Cytoponction et facteurs prédictifs L’expression de récepteurs d’œstrogènes (et progestérone) par un carcinome mammaire est un facteur pronostique et prédictif de l’hormonothérapie. Il doit être connu avant l’excision chirurgicale, spécialement dans l’optique d’une hormonothérapie néoadjuvante. La mise en évidence des récepteurs hormonaux par immunohistochimie sur cytoponction est faisable, mais doit être prévue à l’avance en raison des difficultés techniques indiquées plus haut. Le risque de faux-négatif est d’autant plus grand que manque souvent le « contrôle interne positif » de cellules mammaires non tumorales exprimant des récepteurs. Pour des raisons comparables, la cytoponction permet plus difficilement d’évaluer le status HER-2 d’un carcinome invasif. Identifié dans les années 1980, l’oncogène
Her-2neu (c-erb-B2) code l’expression d’une protéine de la membranaire cellulaire, fonctionnant comme récepteur de facteurs de croissance et caractérisée par son équipement en tyrosine-kinase. À la recherche d’une surexpression de la protéine par immunohistochimie, on peut préférer celle d’une amplification du gène détectée par FISH (Fluorescent In Situ Hybridization).
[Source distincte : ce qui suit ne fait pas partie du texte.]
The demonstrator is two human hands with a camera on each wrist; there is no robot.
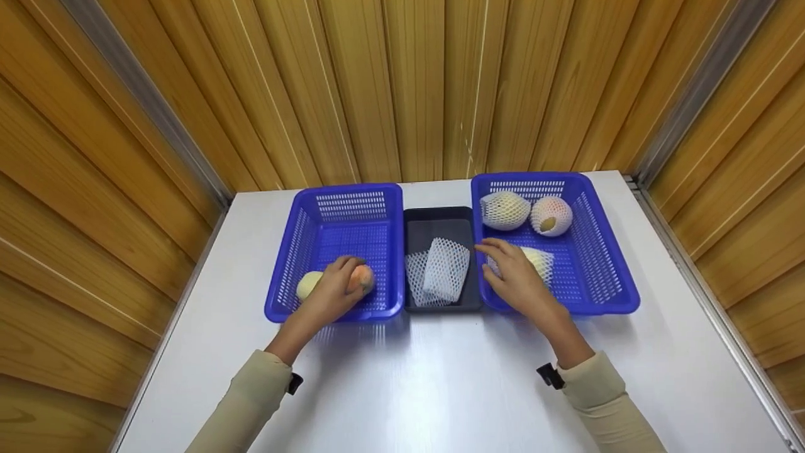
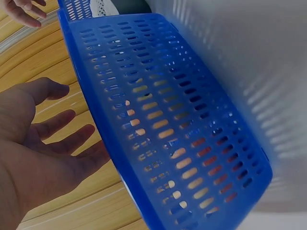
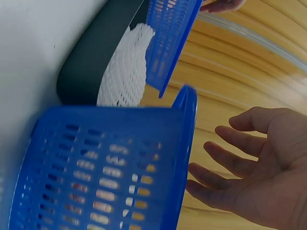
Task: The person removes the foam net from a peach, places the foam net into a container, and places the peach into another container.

Non seulement l’une et l’autre sont hautement prédictives de la réponse au trastuzumab (Herceptin®), mais la réponse tumorale à d’autres chimiothérapies pourrait être aussi liée au status HER-2.
Elle apparaît dépassée par les exigences actuelles et futures de la prise en charge du cancer du sein
La cytoponction est donc devenue un examen insuffisant pour préciser les éléments du diagnostic et du pronostic actuellement nécessaires à la prise en charge pluridisciplinaire d’un cancer du sein. Pourtant, même s’ils sont utiles dans la discussion des options thérapeutiques, ces facteurs clinico-pathologiques apparaissent encore insuffisants pour prédire l’évolution clinique. C’est pourquoi de nouveaux biomarqueurs sont sans cesse recherchés. Or des analyses de profils d’expression génomique ont identifié des groupes de carcinomes mammaires présentant des différences de pronostic, de réponse au traitement ou de potentiel métastatique [1]. Certes, ces analyses moléculaires sur coupes cryopréservées sont aussi réalisables sur matériel cytologique frais. Mais celui-ci reste actuellement inadapté aux biothèques congelées puisqu’il ne permet pas de distinguer carcinomes mammaires invasifs et in situ. Même si la cytoponction s’est avérée un examen fiable d’orientation clinique, elle apparaît aujourd’hui dépassée par les exigences actuelles et futures de la prise en charge du cancer du sein.
Référence [1]
Case Record 24 – 2005. N Engl J Med 2005; 353: 617-22.